Most Change Management is Waste of Time

Every year billions of dollars are wasted on change management programmes - trying to make people change the way they work.  Resistance to change is a number one killer of healthy corporations. 

Past decades are littered with the debris of failed corporations that had the wrong products, wrong services or were unable to compete because of archaic management structures, out-of-date systems and bad decisions.  But making things happen differently inside a big organization is a huge challenge.

Boards may spend days, weeks or months approving a battle plan, and executive teams work hard to flesh out the details, often running up huge consultancy bills on change management in the process.

Change management programmes must flow out of corporate strategy, which in turn should be based on the Vision and Mision of the organisation - but that vision, mission and strategy must be right, sharpened by smart interpretation of current trends and insight into the future.  Strategies are often overtaken by events - changes in consumers, customers, competitors, technologies and other industry trends.

Change management often fails

Let us assume that your strategy is sound, your vision and mission clear. Why is change management, which is such a huge money-spinner for management consultants, such a huge source of angst for business leaders?

The reason is simple:  your people don’t want to change.

Because they don’t see the point, or even if they do, they are all too often convinced that the end result will not be worth the effort, for them, for those around them, even perhaps far beyond that.

However, if approached in a better way, change management can be rapid, easy, relatively painless, and totally effective. The secret of change management is to win people over and make them enthusiastic drivers of business transformation. Radical change happens instantly without a change management programme when everyone sees the crisis, knows what to do, and believes there is hope for the future.

Instant Change Management

Here is a fact:  if a major fire breaks out in a building, and there has to be a full-scale evacuation, and much of the building is destroyed, you do NOT need a change management programme.  It requires very little leadership or team management effort to:

- Get large numbers of people to suspend everything they are working on
- Get them all to leave the building rapidly
- Get them working hard on a major programme to restore full operational efficiency in a temporary building up the road

So then, if you are trying to change an organisation, here are some fundamental questions, which many senior managers fail to answer properly before embarking on major restructuring or other change management disruptions:

- Why is this change so necessary?
- Who will benefit from all the change management effort?
- Have you fully accounted for hidden costs such as lost morale and added staff turnover?
- Do you really believe it is of the utmost importance yourself – or is it something you feel has been imposed by others, whether shareholders, analysts, out-of-touch board, short-sighted boss or whatever?
- Are you certain the change is going to end with you in the right place?
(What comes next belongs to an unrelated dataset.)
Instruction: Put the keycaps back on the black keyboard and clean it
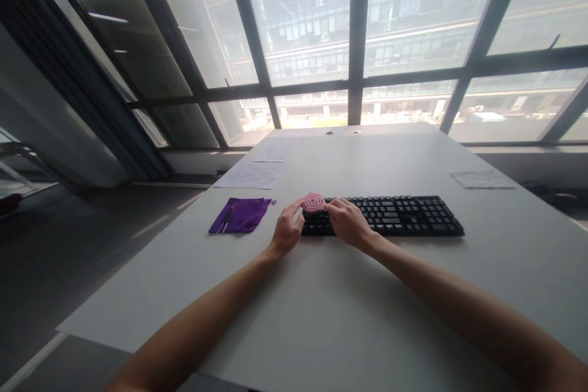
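A black keyboard (390,214) lies across the white table. Above its left end is a round pink disc (314,202) with spiral ridges on top; its underside is mostly hidden. My left hand (287,229) grips the disc's left edge with its fingers, the wrist low beside the keyboard's left end. From the other side, my right hand (348,222) pinches the disc's right edge, over the keyboard's left keys. Left of my left hand, a purple cloth pouch (250,215) lies flat. On it rests a small dark-handled tool with two thin metal prongs (225,220).
Sheets of paper (252,175) lie at the table's left side, beyond the pouch. A thin pale sheet or clear bag (482,180) lies at the far right. Large windows (303,30) stand behind the table, with a dark curtain (92,79) on the left.
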Available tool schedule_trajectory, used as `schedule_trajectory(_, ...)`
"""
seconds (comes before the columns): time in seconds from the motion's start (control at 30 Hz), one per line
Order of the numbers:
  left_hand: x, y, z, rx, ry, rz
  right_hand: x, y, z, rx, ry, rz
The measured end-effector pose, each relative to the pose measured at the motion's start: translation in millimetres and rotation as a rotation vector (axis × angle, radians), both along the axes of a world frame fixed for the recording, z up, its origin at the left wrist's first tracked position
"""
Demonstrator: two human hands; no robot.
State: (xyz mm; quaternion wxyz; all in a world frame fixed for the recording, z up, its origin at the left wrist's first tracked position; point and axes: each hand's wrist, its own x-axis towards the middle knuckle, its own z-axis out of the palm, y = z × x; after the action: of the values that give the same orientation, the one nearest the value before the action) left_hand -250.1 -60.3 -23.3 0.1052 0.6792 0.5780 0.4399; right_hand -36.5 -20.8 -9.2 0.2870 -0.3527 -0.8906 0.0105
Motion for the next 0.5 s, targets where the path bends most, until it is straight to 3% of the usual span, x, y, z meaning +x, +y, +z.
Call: schedule_trajectory(0.5,-2.4,1.7,-4.2,0.041,0.019,0.02,-3.2,-4.6,-5.8,0.014,0.034,0.014)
Vision: most powerful change management tool

Change management can only succeed if people have a strong vision of where they are going.

Change management can only proceed rapidly if people feel deeply involved in finding the solutions to the challenges - so that they feel involved, ownership.  You know you are on the right track when people talk about "what we need to do" as their own initiative rather than one imposed.

It’s easy to move people when they’re captivated by hope for a better future and are very frustrated with the current situation.  People who are very satisfied and feel negative about what is proposed are impossible to change and energy-consuming to manage.  

The trouble is that what companies call a better future is often a hundred million light years away from what workers feel is a better world for them.   Result:  zero motivation to change.

What large corporations need is an unstoppable people-movement for radical action.   And the main driver for such a movement is a rapidly spreading conviction that the crisis is real, and that the proposed changes are right, most likely to bring the best outcome for most people – and most importantly, are likely to have a positive result for key individuals.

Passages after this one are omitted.